● Requirement: The entries are to be reproduced word for word, with all images left out.
[Opening Data extract section]
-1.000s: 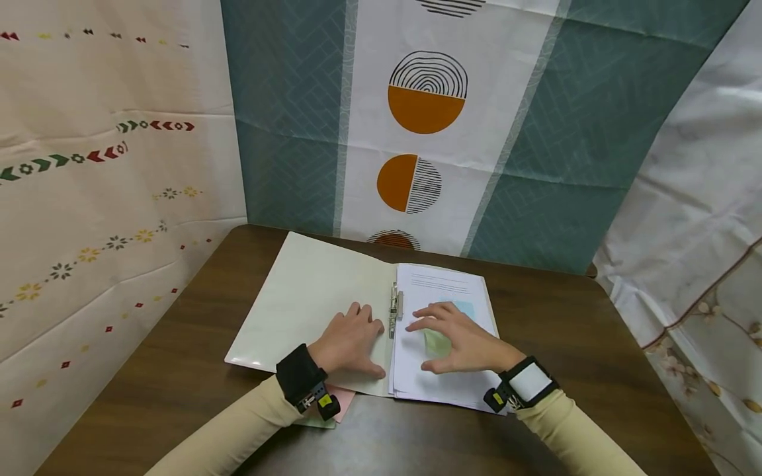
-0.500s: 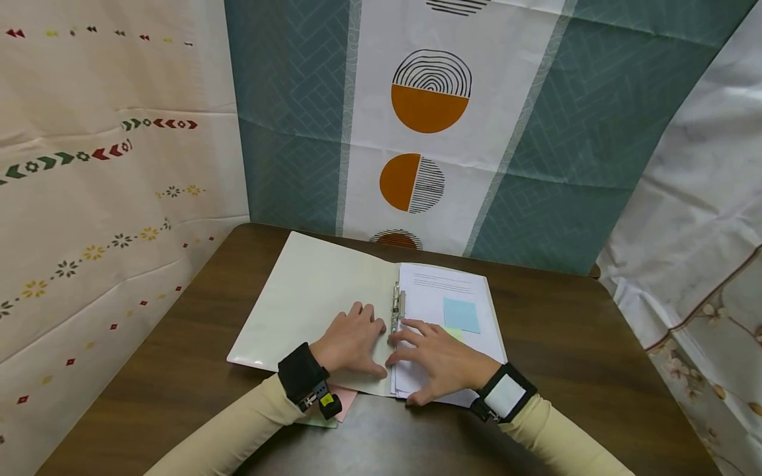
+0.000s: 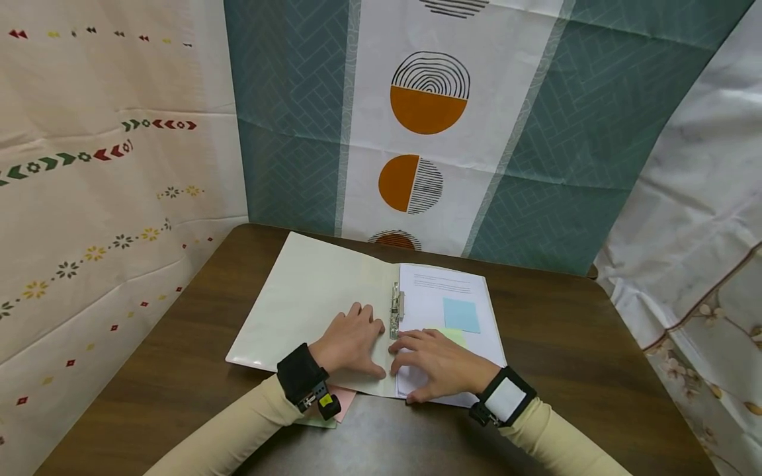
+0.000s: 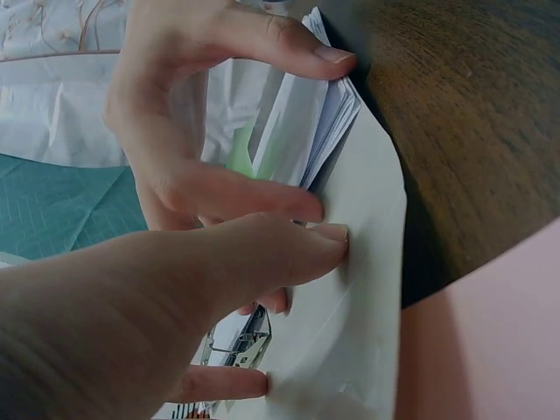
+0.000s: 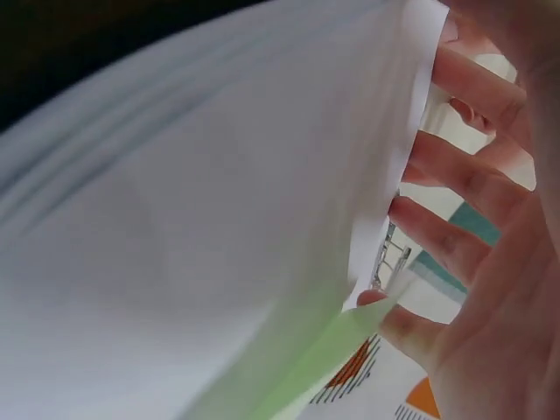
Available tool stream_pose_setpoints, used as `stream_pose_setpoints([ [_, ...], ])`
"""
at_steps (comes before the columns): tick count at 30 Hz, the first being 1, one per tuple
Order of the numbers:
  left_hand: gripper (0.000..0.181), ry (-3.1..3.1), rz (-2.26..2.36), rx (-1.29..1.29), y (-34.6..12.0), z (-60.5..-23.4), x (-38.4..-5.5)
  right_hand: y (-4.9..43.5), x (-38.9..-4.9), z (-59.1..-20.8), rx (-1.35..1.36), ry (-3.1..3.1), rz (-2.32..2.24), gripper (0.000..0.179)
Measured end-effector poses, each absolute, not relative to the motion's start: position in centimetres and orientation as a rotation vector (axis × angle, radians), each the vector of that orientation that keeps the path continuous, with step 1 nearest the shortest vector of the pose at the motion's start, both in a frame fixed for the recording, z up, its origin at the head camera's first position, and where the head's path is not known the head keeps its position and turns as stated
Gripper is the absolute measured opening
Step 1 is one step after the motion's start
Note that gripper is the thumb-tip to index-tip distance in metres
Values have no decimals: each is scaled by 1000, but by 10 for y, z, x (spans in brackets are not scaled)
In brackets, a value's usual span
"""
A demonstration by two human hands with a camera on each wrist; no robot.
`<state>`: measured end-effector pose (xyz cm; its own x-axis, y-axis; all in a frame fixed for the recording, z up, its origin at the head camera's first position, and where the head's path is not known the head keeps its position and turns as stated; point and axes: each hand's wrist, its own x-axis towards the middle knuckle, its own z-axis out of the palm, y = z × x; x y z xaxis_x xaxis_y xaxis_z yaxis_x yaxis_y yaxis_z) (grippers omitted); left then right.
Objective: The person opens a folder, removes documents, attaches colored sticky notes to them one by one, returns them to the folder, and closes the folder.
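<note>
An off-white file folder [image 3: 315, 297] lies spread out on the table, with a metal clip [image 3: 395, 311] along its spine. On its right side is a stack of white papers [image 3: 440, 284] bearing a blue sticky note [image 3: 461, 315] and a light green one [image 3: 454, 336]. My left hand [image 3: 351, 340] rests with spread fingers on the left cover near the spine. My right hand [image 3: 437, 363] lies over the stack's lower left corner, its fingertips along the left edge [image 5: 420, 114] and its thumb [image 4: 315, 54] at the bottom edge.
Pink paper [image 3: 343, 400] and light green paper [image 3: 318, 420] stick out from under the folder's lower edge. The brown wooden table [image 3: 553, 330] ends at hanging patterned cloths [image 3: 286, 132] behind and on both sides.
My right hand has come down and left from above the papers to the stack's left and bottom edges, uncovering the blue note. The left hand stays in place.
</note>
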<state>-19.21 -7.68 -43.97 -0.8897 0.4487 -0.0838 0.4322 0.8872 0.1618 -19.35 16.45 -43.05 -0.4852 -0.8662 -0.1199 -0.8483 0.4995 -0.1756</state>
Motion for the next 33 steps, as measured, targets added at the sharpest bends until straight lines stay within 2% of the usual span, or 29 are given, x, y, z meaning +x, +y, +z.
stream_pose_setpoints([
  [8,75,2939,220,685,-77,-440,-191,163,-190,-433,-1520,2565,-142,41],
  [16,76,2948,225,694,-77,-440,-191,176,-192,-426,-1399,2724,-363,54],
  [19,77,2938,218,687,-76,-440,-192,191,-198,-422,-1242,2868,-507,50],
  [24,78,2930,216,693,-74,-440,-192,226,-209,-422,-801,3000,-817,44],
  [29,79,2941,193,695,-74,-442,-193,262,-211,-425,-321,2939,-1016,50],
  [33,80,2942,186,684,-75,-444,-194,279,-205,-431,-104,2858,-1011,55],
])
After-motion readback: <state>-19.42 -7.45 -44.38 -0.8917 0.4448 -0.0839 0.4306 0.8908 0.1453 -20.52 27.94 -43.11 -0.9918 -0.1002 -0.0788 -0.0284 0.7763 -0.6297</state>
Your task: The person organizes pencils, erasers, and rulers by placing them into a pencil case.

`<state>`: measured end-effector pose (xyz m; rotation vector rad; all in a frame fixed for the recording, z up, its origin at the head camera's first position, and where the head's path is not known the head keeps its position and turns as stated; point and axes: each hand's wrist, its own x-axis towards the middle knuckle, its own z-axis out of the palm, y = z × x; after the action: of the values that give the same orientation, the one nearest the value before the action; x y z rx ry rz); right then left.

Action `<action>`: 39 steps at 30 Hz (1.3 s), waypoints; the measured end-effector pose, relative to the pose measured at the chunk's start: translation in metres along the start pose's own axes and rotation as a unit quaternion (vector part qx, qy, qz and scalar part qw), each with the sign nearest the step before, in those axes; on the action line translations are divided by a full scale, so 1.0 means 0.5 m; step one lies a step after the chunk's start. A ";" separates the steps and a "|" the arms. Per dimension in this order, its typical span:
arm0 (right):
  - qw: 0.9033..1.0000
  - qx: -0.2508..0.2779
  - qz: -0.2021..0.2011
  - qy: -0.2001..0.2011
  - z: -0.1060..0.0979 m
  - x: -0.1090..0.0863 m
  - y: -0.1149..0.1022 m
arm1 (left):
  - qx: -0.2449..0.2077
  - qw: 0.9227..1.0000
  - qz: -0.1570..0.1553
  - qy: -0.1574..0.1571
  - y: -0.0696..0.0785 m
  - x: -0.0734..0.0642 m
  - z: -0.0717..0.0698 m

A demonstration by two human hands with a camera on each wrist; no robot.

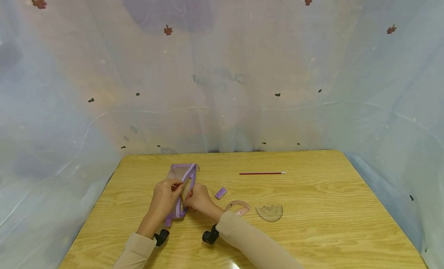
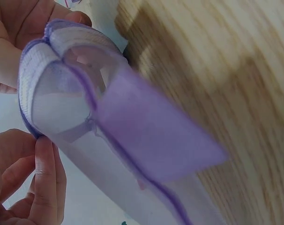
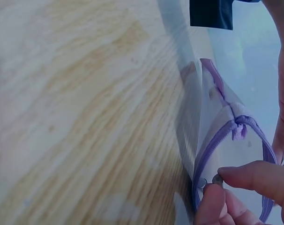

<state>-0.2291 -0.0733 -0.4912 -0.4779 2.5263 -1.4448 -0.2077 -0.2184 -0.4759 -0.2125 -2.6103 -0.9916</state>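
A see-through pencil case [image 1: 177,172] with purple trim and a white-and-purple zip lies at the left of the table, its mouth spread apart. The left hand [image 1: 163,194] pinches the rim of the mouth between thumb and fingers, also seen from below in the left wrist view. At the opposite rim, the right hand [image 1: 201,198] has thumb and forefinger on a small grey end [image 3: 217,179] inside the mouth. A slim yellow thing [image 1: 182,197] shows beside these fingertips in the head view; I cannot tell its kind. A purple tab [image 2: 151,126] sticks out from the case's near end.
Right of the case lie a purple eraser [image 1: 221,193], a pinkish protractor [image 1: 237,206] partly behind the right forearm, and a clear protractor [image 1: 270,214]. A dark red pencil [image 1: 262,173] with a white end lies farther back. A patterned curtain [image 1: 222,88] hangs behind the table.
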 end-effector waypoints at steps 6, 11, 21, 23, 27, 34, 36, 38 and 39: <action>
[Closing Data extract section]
● Task solution:
-1.000s: 
-0.500s: 
+0.000s: 
+0.000s: 
+0.000s: 
Available tool stream_pose_setpoints, used as `stream_pose_setpoints([ [_, ...], ])`
"""
at_steps (comes before the columns): tick count at 30 Hz, the first being 1, one per tuple
Order of the numbers:
  left_hand: gripper (0.000..0.181), ry (-3.1..3.1), rz (-2.26..2.36), rx (-1.29..1.29), y (-34.6..12.0), z (-60.5..-23.4), x (-38.4..-5.5)
  right_hand: y (-4.9..43.5), x (-38.9..-4.9), z (-59.1..-20.8), rx (-1.35..1.36), ry (-3.1..3.1), rz (-2.32..2.24), gripper (0.000..0.179)
Measured end-effector poses, each absolute, not relative to the motion's start: position in centimetres and orientation as a rotation vector (axis × angle, radians), each the vector of that orientation that keeps the path continuous, with step 1 nearest the shortest vector of the pose at the motion's start, both in a frame fixed for the recording, z up, its origin at the head camera's first position, and where the head's path is not known the head keeps its position and turns as stated
Gripper is the absolute measured opening
Step 1 is one step after the motion's start
Note that gripper is the thumb-tip to index-tip distance in metres
Values have no decimals: each is scaled by 1000, but by 10 for y, z, x (spans in brackets are not scaled)
In brackets, a value's usual span
"""
A demonstration by two human hands with a camera on each wrist; no robot.
`<state>`: measured end-effector pose (xyz cm; its own x-axis, y-axis; all in a frame fixed for the recording, z up, its origin at the head camera's first position, and where the head's path is not known the head keeps its position and turns as stated; point and axes: each hand's wrist, its own x-axis towards the middle knuckle, its own z-axis out of the palm, y = z × x; x y z xaxis_x xaxis_y xaxis_z yaxis_x yaxis_y yaxis_z) (grippers omitted); left then right.
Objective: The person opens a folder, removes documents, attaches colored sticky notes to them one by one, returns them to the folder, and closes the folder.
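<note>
An off-white file folder [image 3: 315, 297] lies spread out on the table, with a metal clip [image 3: 395, 311] along its spine. On its right side is a stack of white papers [image 3: 440, 284] bearing a blue sticky note [image 3: 461, 315] and a light green one [image 3: 454, 336]. My left hand [image 3: 351, 340] rests with spread fingers on the left cover near the spine. My right hand [image 3: 437, 363] lies over the stack's lower left corner, its fingertips along the left edge [image 5: 420, 114] and its thumb [image 4: 315, 54] at the bottom edge.
Pink paper [image 3: 343, 400] and light green paper [image 3: 318, 420] stick out from under the folder's lower edge. The brown wooden table [image 3: 553, 330] ends at hanging patterned cloths [image 3: 286, 132] behind and on both sides.
My right hand has come down and left from above the papers to the stack's left and bottom edges, uncovering the blue note. The left hand stays in place.
</note>
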<state>-19.21 -7.68 -43.97 -0.8897 0.4487 -0.0838 0.4322 0.8872 0.1618 -19.35 16.45 -43.05 -0.4852 -0.8662 -0.1199 -0.8483 0.4995 -0.1756</state>
Motion for the next 33 steps, as measured, targets added at the sharpest bends until straight lines stay within 2% of the usual span, or 29 are given, x, y, z meaning +x, +y, +z.
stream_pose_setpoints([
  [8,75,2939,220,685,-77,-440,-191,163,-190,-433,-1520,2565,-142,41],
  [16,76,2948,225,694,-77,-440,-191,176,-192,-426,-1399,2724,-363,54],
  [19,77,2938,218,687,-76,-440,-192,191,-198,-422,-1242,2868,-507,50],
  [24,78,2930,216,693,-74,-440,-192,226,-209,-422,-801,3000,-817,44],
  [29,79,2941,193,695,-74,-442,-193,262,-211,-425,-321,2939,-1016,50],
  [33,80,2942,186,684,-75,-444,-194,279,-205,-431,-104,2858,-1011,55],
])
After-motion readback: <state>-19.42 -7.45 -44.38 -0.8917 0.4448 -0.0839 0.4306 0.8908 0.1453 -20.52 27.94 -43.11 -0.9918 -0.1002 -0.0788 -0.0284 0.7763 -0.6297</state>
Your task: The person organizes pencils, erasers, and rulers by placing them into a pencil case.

`<state>`: measured end-effector pose (xyz m; rotation vector rad; all in a frame fixed for the recording, z up, its origin at the head camera's first position, and where the head's path is not known the head keeps its position and turns as stated; point and axes: each hand's wrist, its own x-axis towards the middle knuckle, its own z-axis out of the palm, y = z × x; after the action: of the values that give the same orientation, the one nearest the value before the action; x y z rx ry rz); right then left.

Action `<action>`: 39 steps at 30 Hz (1.3 s), waypoints; the measured end-effector pose, relative to the pose measured at the chunk's start: translation in metres along the start pose's own axes and rotation as a unit quaternion (vector part qx, qy, qz and scalar part qw), each with the sign nearest the step before, in those axes; on the action line translations are divided by a full scale, so 1.0 means 0.5 m; step one lies a step after the chunk's start. A ";" separates the steps and a "|" the arms. Per dimension in this order, its typical span:
arm0 (right):
  - qw: 0.9033..1.0000
  - qx: -0.2508..0.2779
  - qz: -0.2021..0.2011
  - qy: -0.2001..0.2011
  - z: -0.1060..0.0979 m
  - x: -0.1090..0.0863 m
  - y: -0.1149..0.1022 m
arm1 (left):
  - qx: -0.2449..0.2077
  - qw: 0.9227..1.0000
  - qz: -0.1570..0.1553
  - qy: -0.1574..0.1571
  - y: -0.0696..0.0785 m
  - x: -0.0734..0.0642 m
  - z: -0.0717..0.0698 m

A demonstration by two human hands with a camera on each wrist; no robot.


<state>-0.2291 -0.0733 -0.4912 -0.4779 2.5263 -1.4448 -0.2077 -0.2184 -0.4759 -0.2125 -2.6103 -0.9916</state>
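A see-through pencil case [image 1: 177,172] with purple trim and a white-and-purple zip lies at the left of the table, its mouth spread apart. The left hand [image 1: 163,194] pinches the rim of the mouth between thumb and fingers, also seen from below in the left wrist view. At the opposite rim, the right hand [image 1: 201,198] has thumb and forefinger on a small grey end [image 3: 217,179] inside the mouth. A slim yellow thing [image 1: 182,197] shows beside these fingertips in the head view; I cannot tell its kind. A purple tab [image 2: 151,126] sticks out from the case's near end.
Right of the case lie a purple eraser [image 1: 221,193], a pinkish protractor [image 1: 237,206] partly behind the right forearm, and a clear protractor [image 1: 270,214]. A dark red pencil [image 1: 262,173] with a white end lies farther back. A patterned curtain [image 1: 222,88] hangs behind the table.
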 end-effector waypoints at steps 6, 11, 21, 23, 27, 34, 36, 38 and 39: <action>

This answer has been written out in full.